### BRIEF
Using the data beneath this instruction, retype only the lines from the one that contains "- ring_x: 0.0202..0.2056" down to the one that contains "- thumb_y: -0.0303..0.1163", both included, exactly as they appear.

### INFORMATION SHOWN
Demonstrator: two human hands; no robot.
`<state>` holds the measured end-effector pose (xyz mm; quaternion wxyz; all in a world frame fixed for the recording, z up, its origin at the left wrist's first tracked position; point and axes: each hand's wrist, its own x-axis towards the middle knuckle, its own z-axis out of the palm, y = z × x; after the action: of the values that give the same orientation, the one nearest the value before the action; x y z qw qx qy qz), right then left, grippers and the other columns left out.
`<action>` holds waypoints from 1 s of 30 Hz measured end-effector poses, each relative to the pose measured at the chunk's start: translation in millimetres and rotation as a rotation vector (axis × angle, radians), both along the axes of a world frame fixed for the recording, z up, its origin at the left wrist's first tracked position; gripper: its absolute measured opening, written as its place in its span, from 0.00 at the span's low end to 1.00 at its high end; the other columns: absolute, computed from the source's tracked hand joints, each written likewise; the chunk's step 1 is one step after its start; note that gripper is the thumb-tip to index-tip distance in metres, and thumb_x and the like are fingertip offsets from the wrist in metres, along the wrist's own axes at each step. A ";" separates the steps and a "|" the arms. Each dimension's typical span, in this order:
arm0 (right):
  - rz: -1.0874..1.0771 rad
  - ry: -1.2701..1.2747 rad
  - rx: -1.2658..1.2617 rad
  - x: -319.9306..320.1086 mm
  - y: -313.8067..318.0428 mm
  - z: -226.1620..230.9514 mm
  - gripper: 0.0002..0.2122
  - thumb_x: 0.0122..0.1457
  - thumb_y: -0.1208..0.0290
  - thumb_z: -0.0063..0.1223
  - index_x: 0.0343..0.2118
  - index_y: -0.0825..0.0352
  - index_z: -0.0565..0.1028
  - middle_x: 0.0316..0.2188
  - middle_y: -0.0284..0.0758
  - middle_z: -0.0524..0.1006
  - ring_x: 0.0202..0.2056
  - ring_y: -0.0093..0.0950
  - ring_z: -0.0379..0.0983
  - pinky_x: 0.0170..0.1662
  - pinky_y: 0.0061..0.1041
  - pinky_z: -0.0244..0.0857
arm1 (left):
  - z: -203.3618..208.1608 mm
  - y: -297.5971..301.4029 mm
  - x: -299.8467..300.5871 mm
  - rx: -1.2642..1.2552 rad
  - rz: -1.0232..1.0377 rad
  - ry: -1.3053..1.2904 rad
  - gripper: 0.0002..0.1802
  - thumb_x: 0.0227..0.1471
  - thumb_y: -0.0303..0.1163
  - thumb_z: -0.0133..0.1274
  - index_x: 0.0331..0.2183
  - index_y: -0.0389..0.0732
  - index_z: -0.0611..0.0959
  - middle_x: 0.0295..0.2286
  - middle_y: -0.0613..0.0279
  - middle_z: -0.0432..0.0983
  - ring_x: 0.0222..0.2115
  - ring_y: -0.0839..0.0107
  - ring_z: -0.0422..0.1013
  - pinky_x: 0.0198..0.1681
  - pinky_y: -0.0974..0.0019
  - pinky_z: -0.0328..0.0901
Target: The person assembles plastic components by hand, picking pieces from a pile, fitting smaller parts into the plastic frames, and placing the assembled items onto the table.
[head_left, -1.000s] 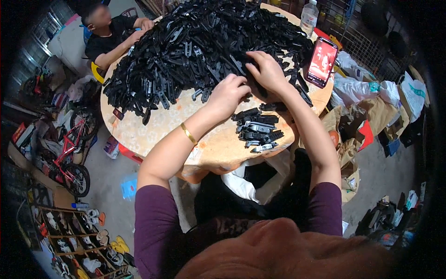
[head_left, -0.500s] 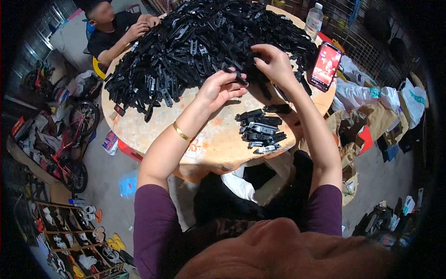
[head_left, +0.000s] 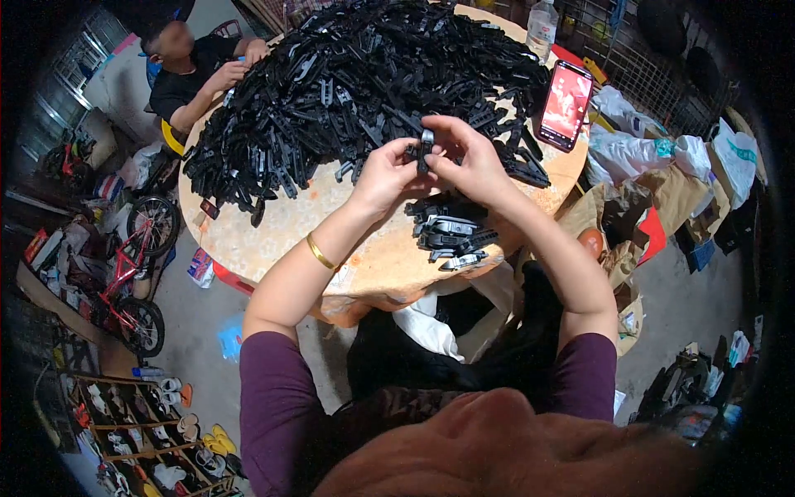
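Both my hands meet over the table, in front of a big heap of black plastic parts (head_left: 356, 91). Between the fingertips of my left hand (head_left: 387, 176) is a small black plastic part (head_left: 411, 154). My right hand (head_left: 470, 161) pinches a slim black plastic piece (head_left: 426, 149) with a shiny end, held upright against the left hand's part. Fingers hide much of both pieces, so I cannot tell whether they are joined. Just below my hands lies a small stack of black plastic parts (head_left: 451, 236), some with silvery faces.
A lit phone (head_left: 566, 106) leans at the table's right, near a clear plastic bottle (head_left: 542, 29). Another person (head_left: 186, 70) sits at the far left, hands at the heap. Bags (head_left: 638, 157) crowd the right side; a shoe rack (head_left: 124, 427) and red bicycle (head_left: 124, 269) are left.
My right hand has come back from the heap with a black piece and met my left hand. My fingers have closed in around the parts.
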<state>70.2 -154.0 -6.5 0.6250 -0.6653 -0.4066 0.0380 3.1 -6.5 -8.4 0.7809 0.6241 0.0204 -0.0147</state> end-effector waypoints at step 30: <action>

### TASK OUTPUT
  - ring_x: 0.0202..0.2056
  - ring_y: -0.0093..0.0950
  - ring_z: -0.0379..0.0983
  - pinky_x: 0.0170..0.1662
  - pinky_y: 0.0061..0.1041
  - pinky_z: -0.0244..0.0857
arm1 (left):
  - z: -203.3618..208.1608 mm
  - y: -297.5971..301.4029 mm
  - x: -299.8467..300.5871 mm
  - rx: -1.2642..1.2552 rad
  - rz: -1.0232..1.0377 rad
  - ry: -1.3053..1.2904 rad
  - gripper: 0.0002..0.1802
  - thumb_x: 0.0227..0.1471
  - thumb_y: -0.0303..0.1163

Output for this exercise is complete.